> **WHAT IS BEING ASKED**: For the listing below, output exactly the lines from the line with "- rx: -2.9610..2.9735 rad" up to and including the line with "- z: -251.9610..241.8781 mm", and no other lines.

> **RECORDS FOR THE TASK**:
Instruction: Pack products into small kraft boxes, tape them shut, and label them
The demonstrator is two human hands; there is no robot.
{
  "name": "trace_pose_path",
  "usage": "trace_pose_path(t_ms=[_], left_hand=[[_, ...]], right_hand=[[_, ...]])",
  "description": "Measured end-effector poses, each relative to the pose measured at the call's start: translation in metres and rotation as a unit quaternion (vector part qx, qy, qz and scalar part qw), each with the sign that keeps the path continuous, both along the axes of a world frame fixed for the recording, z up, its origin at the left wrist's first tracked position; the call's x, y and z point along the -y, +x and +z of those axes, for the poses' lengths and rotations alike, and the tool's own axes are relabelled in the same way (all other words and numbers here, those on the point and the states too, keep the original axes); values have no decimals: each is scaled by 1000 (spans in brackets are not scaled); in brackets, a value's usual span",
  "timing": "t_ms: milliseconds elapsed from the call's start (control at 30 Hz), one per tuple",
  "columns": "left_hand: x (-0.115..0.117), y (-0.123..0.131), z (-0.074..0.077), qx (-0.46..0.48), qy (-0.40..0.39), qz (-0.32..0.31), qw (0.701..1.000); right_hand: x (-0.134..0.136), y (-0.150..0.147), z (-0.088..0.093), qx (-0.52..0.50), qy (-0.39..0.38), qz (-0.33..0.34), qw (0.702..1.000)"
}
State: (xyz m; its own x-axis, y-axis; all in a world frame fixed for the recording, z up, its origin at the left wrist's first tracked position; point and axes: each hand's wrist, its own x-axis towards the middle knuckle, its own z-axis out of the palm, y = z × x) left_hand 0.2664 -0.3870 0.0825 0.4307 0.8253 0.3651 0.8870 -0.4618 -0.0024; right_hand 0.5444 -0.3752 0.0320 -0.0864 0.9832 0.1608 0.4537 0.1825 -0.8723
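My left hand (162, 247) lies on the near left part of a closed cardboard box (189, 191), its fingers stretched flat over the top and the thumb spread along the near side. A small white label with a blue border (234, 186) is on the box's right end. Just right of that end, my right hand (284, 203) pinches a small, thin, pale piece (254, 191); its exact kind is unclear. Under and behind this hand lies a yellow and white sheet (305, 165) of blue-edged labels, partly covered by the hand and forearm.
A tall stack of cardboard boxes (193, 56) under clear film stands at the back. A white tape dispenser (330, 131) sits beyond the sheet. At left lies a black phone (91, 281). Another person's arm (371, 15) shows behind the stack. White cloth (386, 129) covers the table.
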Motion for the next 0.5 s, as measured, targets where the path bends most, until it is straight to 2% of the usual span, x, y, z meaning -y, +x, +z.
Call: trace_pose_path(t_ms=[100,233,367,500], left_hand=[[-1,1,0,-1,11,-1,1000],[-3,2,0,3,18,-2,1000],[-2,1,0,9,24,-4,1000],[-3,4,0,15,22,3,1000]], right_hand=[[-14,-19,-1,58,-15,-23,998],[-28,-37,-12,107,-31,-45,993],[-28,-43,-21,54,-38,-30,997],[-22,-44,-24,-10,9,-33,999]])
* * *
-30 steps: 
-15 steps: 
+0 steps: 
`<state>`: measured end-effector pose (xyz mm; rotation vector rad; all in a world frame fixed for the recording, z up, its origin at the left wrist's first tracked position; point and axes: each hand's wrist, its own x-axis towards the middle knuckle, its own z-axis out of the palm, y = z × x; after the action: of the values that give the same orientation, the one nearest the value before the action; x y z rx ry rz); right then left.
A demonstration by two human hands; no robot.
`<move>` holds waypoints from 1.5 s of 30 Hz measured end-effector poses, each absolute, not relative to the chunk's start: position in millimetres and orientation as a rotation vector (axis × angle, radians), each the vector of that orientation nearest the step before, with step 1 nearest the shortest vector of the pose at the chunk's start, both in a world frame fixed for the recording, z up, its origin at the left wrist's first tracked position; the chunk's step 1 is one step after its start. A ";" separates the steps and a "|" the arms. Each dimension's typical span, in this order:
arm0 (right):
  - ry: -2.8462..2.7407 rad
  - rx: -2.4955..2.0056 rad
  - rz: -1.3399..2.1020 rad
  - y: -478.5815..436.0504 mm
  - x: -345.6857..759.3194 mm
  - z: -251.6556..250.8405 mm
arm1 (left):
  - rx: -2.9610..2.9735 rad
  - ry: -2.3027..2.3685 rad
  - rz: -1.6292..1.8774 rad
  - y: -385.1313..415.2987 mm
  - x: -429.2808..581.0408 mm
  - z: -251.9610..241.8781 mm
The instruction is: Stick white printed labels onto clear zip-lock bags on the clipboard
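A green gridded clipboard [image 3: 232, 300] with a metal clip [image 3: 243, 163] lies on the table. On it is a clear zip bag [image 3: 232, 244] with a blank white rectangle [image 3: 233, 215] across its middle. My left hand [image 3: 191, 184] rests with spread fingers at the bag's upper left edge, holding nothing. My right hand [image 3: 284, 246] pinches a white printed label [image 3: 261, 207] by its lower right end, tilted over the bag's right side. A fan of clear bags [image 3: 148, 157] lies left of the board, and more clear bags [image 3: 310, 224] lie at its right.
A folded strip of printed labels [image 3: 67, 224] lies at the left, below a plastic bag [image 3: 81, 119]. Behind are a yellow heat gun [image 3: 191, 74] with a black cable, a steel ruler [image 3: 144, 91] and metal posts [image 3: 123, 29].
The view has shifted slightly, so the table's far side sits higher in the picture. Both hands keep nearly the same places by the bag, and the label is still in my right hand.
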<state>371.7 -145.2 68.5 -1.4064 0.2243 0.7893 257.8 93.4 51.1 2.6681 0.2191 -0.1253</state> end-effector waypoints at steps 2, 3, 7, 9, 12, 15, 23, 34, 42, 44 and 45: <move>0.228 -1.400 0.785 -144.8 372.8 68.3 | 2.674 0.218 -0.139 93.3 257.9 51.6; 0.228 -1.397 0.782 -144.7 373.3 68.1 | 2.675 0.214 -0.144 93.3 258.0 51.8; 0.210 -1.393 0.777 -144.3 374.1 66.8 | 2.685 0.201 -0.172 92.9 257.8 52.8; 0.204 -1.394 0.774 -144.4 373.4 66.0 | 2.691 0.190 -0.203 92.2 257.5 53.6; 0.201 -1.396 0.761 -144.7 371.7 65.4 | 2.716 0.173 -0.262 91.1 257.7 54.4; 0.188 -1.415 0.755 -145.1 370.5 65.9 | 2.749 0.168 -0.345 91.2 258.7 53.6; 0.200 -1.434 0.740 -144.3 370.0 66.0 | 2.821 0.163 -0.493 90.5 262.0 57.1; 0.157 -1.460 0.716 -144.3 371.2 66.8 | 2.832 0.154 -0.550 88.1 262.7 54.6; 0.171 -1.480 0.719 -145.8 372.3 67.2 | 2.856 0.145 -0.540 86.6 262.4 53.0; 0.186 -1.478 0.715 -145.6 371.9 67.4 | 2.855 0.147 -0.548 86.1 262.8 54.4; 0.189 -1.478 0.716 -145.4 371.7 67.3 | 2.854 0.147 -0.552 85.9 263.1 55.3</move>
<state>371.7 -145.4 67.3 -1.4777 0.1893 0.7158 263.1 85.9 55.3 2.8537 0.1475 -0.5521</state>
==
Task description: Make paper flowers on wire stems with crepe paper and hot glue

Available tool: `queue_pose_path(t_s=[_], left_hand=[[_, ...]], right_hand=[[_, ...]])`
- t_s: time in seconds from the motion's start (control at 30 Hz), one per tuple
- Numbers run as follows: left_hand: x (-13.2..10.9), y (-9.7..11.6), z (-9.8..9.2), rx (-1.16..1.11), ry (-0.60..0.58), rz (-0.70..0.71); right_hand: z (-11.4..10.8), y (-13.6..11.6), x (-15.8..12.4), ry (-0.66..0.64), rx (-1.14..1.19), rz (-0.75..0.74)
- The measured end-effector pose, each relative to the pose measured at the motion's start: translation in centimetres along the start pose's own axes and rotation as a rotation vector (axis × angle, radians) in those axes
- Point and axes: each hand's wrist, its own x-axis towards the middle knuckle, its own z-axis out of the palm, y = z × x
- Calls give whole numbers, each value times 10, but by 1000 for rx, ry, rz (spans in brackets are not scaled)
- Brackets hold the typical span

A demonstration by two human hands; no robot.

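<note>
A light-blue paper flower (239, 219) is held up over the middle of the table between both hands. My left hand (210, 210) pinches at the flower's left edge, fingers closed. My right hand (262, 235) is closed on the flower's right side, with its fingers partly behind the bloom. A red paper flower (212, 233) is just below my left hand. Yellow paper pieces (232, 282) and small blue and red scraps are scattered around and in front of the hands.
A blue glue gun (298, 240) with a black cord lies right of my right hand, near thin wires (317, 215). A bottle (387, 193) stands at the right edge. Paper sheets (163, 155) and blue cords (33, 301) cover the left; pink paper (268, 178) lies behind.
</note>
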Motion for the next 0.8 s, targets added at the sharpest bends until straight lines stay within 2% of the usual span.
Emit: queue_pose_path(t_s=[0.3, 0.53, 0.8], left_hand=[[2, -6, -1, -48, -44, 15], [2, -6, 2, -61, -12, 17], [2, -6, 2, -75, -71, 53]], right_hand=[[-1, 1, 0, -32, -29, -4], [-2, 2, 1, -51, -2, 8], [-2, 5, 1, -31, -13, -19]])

> **RESULT**:
  - rx: -2.9610..2.9735 rad
  - ry: -2.3027..2.3685 rad
  - rz: -1.6292..1.8774 rad
  - y: -385.1313..415.2987 mm
  - x: -429.2808..581.0408 mm
  - z: -251.9610..241.8781 mm

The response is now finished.